**Exercise details:**
Search the data for the word "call" and copy every line where it occurs.

**Dataset section:**
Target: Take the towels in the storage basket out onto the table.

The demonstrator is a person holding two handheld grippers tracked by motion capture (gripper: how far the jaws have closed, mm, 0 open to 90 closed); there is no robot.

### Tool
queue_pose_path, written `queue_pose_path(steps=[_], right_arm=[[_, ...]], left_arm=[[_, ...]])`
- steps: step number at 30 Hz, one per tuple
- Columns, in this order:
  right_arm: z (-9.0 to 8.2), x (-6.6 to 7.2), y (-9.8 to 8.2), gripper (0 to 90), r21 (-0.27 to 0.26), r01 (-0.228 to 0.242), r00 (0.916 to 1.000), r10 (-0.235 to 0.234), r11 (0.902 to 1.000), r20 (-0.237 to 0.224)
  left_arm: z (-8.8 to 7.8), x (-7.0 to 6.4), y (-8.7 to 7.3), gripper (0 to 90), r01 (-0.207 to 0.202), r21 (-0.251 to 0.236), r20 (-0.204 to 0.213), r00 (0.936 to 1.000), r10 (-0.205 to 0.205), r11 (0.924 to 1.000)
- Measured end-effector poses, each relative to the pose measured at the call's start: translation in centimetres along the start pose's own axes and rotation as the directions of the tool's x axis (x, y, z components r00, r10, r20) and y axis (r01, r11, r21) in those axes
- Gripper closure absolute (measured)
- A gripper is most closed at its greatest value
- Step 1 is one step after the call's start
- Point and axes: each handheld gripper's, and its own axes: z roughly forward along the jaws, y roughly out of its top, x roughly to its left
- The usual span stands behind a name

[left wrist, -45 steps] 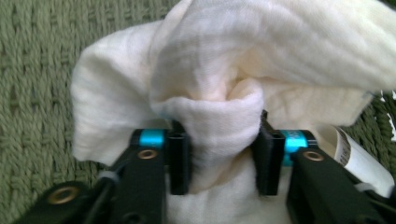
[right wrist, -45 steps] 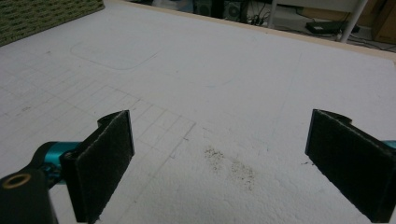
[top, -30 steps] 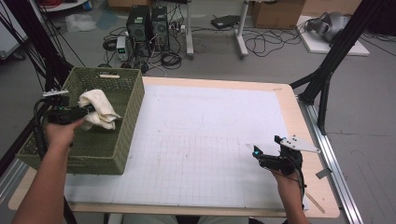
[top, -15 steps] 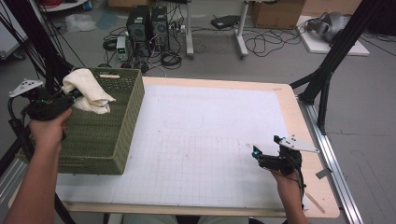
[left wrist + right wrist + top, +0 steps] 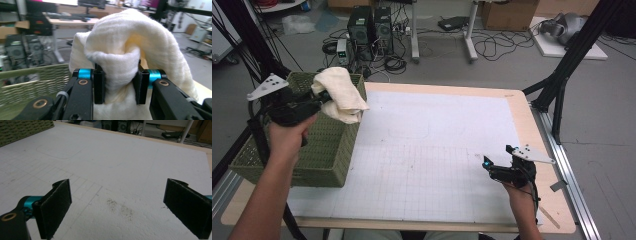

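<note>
The left gripper (image 5: 319, 97) pinches a bunched fold of the cream, soft woven cloth towel (image 5: 339, 94), holding it in the air above the rim of the olive-green woven plastic basket (image 5: 324, 150), at about ten o'clock on the white gridded table mat (image 5: 427, 150). The grip takes only a narrow gather, so the hanging bulk could slide free or snag the basket rim and tip it. The right gripper (image 5: 486, 162), at four o'clock, rests with jaws wide and empty, too far off to catch a drop.
</note>
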Motion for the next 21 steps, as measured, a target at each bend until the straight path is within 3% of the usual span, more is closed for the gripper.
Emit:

**Output for this exercise:**
- Measured end-effector poses, each relative to the pose measured at the call's start: translation in centimetres along the start pose's own axes and rotation as the directions of the tool's x axis (x, y, z components r00, r10, r20) and y axis (r01, r11, r21) in those axes
- Step 1 is one step after the call's start

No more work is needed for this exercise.